Vendor Reviews & Recommendations was the topic for a recent series of benefit roundtables our firm hosted for leading employers in several cities. It was a great opportunity to share and compare insights on a variety of benefit vendors.

One of the most intriguing conversation threads in each location involved medical plan administrators. As the clear majority of groups contracted directly with an insurance carrier (UHC, Anthem, MMO, Aetna, Cigna, etc.), we expected some standard vendor comparisons with associated pros and cons. However, what emerged was an across-the-board curiosity regarding alternatives to standard carrier relationships, which is what leads us here.   

The positive points expressed by several groups about their direct administrative services only agreements with carriers were:

  • Big Network. Broad provider networks that include access to all specialties.
  • Best Deal. Belief that network contracts offer the best overall financial arrangement, based on discounts and administrative fees.
  • One-Stop-Shopping. Add-on programs to meet many plan sponsor and member needs (i.e., case management, cancer support programs, consumer tools, and telemedicine).
  • Resources. Technical support for required documents such as SPDs and SBCs.

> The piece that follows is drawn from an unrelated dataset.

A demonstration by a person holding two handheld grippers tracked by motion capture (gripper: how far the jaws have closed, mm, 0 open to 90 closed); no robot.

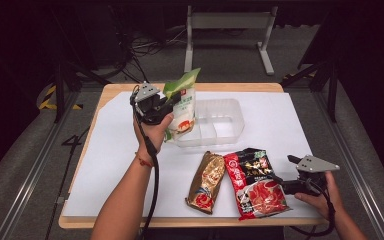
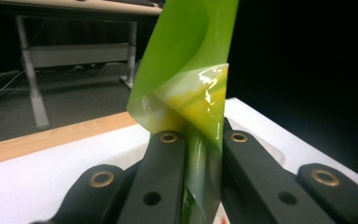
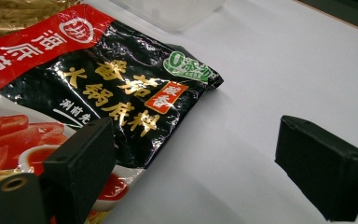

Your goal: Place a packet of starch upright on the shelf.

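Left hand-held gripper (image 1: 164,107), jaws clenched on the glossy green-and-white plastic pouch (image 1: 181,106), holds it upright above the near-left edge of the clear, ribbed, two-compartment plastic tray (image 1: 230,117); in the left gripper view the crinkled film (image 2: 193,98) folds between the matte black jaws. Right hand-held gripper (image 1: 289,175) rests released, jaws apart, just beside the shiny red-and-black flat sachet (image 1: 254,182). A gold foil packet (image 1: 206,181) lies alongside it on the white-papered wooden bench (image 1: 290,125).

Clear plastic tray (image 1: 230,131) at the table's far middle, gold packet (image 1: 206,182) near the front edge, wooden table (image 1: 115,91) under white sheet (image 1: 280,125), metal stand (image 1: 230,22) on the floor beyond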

Interestingly, we just analyzed data from over 50 employer groups (involving almost 700,000 lives) and compared in-network utilization, reported discounts, and per employee per year medical costs between the carriers. On average, network use varied by 2%, reported discounts varied by 5% and per employee costs were essentially the same from one carrier to another.

But what didn’t they like? Their frustrations included:

  • Lack of Transparency and Reporting. Especially as it related to the performance of value-added services (i.e., case management, disease management, site-of-care, etc.).
  • Ineffective Large Claims Management. Lack of member engagement (generally less than 10%) and impact on cost or quality of care.
  • Ineffective Disease Management. Another service lacking evidence that it’s making a meaningful difference.
  • (Not) Shared Savings. While promoted to save money on out-of-network (OON) claims, shared savings programs have resulted in dramatically increased administrative fees (What ever happened to R&C limits?).
  • Lack of Flexibility. Particularly as it relates to PBM arrangements, stop loss insurance, and customized claim controls.

So, what’s the alternative for plan sponsors growing less comfortable with these constraints? Some are looking at independent third-party administrators (TPAs) or carrier-owned TPAs like UMR (UnitedHealthcare) and Meritain (Aetna).

While network discounts may be one to two percentage points less than via direct carrier contracts, the TPA path may provide the following advantages:

  • Transparency/Reporting. More open reporting with regard to high-cost claimants, site-of-care results, utilization management, etc.
  • Network Flexibility. A “Wrap Network” may be included as part of network fees, thus reducing claims subject to OON shared savings fees. Most TPAs are also more likely to support direct contracts, reference-based pricing, centers of excellence, etc.
  • Personalized Service. Customer service representatives who seem less overloaded and more willing to support your benefit plan nuances, culture and values, and service expectations.
  • Plays Well with Others. More open to cooperation and innovation when it comes to working with other service vendors (PBMs, stop loss carriers, COEs, concierge/consumer education vendors, etc.).
  • Lower Administrative Fees. As much as 40% lower than in direct carrier agreements.

The important takeaway here is that plan sponsors do have options when it comes to their medical plan administration. And depending on your specific needs and expectations, an independent or carrier-owned TPA may just prove the better overall choice.